AI

Diffusion based Text-to-Music Generation with Global and Local Text based Conditioning

By Jisi Zhang Samsung R&D Institute United Kingdom

By Pablo Peso Parada Samsung R&D Institute United Kingdom

By Md Asif Jalal Samsung R&D Institute United Kingdom

By Karthikeyan Saravanan Samsung R&D Institute United Kingdom

IEEE International Conference on Acoustics, Speech, and Signal Processing (ICASSP) is an annual flagship conference organized by IEEE Signal Processing Society.

And ICASSP is the world’s largest and most comprehensive technical conference focused on signal processing and its applications.
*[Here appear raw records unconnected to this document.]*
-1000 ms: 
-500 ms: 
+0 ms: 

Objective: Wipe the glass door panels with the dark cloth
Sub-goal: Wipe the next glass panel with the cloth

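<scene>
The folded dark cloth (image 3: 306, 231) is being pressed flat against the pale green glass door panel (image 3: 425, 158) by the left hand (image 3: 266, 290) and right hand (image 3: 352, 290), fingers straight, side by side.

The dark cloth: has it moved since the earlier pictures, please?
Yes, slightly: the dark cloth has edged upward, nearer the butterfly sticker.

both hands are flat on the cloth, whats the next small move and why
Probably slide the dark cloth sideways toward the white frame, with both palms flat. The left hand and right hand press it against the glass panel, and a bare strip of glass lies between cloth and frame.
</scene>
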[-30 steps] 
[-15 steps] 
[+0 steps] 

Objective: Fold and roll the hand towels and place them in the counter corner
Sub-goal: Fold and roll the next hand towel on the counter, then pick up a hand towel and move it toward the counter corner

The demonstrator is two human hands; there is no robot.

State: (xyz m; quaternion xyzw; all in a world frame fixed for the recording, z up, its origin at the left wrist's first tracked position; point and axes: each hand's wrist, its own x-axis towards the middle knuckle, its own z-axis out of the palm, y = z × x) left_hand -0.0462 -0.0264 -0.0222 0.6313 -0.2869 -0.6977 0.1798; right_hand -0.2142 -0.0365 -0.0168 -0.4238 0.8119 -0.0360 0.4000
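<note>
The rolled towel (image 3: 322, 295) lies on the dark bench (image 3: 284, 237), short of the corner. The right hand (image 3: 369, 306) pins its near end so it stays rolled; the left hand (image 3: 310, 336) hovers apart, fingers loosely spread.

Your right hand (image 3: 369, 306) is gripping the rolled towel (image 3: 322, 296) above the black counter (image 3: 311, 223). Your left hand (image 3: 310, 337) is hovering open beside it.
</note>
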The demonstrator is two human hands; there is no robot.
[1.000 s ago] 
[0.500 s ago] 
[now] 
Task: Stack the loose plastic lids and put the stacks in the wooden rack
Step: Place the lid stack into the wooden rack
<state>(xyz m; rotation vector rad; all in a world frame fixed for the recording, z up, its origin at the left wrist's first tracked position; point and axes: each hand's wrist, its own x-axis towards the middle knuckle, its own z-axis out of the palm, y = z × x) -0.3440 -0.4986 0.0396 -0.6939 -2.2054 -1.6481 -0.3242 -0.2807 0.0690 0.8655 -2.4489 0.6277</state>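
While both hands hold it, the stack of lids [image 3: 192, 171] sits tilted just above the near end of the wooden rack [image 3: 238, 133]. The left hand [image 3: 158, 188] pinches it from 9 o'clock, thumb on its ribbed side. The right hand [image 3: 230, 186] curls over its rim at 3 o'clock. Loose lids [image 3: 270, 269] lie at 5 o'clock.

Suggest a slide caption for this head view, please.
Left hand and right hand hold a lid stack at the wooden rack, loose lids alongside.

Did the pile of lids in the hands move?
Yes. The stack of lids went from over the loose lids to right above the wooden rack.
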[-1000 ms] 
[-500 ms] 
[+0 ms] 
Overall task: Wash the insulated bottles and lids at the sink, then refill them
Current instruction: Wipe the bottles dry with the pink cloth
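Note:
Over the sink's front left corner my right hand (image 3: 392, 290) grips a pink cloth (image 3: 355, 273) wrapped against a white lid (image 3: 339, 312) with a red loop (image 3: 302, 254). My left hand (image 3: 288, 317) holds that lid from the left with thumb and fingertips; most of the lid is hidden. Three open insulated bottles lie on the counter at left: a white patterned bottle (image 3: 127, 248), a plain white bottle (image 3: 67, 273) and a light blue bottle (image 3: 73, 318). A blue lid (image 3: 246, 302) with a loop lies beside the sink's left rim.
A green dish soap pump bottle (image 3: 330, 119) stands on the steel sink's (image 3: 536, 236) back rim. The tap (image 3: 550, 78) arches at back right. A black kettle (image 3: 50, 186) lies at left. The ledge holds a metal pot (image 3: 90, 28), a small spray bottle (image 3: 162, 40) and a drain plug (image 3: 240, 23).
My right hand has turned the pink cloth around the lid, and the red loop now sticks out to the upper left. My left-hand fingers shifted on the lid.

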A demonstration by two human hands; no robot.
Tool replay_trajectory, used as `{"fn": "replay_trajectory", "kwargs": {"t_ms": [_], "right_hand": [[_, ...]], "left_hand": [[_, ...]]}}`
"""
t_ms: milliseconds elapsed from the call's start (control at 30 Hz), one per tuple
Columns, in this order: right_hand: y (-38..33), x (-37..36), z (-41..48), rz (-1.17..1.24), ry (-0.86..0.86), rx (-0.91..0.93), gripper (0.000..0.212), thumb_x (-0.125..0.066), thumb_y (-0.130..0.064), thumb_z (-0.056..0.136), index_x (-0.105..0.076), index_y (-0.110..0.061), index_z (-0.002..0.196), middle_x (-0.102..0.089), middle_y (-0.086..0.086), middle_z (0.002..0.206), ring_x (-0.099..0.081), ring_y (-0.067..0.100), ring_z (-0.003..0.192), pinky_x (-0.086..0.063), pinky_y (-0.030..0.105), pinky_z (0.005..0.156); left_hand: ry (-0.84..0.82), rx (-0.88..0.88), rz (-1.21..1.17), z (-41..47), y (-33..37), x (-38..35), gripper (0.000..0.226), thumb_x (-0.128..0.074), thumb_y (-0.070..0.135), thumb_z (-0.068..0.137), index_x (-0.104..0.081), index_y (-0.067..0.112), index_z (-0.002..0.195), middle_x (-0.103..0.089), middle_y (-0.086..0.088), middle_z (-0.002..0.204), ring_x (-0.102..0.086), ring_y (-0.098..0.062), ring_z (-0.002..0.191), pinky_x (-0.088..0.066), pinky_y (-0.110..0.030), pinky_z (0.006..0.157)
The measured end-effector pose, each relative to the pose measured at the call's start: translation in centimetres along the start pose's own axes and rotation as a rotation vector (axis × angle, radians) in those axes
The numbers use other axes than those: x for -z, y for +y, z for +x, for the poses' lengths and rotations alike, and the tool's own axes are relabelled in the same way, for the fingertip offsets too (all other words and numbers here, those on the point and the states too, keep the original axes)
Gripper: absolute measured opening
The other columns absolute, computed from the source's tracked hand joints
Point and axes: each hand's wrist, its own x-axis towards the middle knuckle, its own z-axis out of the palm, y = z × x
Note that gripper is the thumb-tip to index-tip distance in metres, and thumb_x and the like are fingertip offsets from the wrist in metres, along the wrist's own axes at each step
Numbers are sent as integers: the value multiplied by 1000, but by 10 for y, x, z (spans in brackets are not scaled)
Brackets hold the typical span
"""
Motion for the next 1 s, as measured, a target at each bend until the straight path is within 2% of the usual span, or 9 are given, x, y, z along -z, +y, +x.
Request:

It offers a comprehensive technical program presenting all the latest development in research and technology in the industry that attracts thousands of professionals.

In this blog series, we are introducing our research papers at the ICASSP 2025 and here is a list of them.
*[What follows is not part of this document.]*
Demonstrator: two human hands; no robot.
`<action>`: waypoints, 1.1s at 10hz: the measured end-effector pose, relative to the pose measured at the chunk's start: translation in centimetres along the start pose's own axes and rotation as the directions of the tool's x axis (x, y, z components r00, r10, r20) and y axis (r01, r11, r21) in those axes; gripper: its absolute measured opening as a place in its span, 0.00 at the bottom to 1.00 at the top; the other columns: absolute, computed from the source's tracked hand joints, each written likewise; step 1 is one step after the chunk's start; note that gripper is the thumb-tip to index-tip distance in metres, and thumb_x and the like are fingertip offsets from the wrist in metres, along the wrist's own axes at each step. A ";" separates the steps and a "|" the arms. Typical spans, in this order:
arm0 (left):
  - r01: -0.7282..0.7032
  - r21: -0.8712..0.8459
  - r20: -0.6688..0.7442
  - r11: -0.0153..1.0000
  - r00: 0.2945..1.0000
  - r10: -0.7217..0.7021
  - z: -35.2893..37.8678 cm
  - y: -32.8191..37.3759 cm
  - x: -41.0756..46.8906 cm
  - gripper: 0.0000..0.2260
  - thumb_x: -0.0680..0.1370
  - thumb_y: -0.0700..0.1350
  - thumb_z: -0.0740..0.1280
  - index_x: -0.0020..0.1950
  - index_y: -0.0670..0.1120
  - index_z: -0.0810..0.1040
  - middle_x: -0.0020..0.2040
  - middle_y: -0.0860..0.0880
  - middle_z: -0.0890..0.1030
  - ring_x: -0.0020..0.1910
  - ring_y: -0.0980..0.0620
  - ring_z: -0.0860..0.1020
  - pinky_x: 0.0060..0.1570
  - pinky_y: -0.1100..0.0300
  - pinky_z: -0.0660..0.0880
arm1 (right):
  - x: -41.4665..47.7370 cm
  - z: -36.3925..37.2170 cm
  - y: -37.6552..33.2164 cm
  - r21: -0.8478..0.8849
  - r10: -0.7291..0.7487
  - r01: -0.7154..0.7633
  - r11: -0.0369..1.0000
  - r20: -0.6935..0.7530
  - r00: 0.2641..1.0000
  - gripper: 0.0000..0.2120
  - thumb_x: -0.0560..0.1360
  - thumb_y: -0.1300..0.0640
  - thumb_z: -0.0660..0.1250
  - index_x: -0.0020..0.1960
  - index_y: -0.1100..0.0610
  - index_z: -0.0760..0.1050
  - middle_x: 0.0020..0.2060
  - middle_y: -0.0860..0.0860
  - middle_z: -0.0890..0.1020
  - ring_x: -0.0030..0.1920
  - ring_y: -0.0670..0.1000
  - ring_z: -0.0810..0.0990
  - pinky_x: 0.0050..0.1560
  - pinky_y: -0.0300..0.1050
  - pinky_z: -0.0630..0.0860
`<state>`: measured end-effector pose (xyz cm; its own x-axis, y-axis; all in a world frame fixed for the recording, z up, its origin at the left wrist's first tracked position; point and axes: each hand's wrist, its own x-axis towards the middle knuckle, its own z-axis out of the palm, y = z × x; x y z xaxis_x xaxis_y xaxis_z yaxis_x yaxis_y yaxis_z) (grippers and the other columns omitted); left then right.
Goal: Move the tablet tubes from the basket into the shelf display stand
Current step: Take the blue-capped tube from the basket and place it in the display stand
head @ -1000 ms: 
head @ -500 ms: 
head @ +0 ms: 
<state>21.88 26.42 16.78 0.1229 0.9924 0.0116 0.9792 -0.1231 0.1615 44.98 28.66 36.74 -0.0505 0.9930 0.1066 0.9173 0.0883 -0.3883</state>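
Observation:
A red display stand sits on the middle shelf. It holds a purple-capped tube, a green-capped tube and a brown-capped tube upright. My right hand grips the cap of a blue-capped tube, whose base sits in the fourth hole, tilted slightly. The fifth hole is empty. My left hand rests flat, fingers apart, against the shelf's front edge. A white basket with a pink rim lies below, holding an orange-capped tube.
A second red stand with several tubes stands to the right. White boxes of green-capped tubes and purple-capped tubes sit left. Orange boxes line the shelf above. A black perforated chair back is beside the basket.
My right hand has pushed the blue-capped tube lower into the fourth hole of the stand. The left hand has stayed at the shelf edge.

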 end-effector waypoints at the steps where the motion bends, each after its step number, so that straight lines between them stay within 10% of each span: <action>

#1. Evaluation of Wearable Head BCG for PTT Measurement in Blood Pressure Intervention (Samsung Reseach America)

#2. Better Exploiting Spatial Separability in Multichannel Speech Enhancement with an Align-and-Filter Network (AI Center - Mountain View)

#3. Vision-Language Model Guided Semi-supervised Learning for No-Reference Video Quality Assessment (Samsung R&D Institute India-Bangalore)

#4. Text-aware adapter for few-shot keyword spotting (AI Center - Seoul)

#5. Single-Channel Distance-Based Source Separation for Mobile GPU in Outdoor and Indoor Environments (AI Center - Seoul)

#6. Diffusion based Text-to-Music Generation with Global and Local Text based Conditioning (Samsung R&D Institute United Kingdom)

#7. Find Details in Long Videos: Tower-of-Thoughts and Self-Retrieval Augmented Generation for Video Understanding (Samsung R&D Institute China-Beijing)

#8. Globally Normalizing the Transducer for Streaming Speech Recognition (AI Center - Cambridge)

Introduction

Text-To-Music (TTM) generation model generates music tracks from text descriptions such as “A rock and roll song played by guitar”. Diffusion models have been successfully applied to the TTM task to provide high-fidelity music (Evans et al., 2024). Typically, a text description is processed through a pre-trained representation model to create text embeddings, which are fed into a diffusion model that generates a latent space vector, further decoded (through models such as VAE and HiFi-GAN) into music.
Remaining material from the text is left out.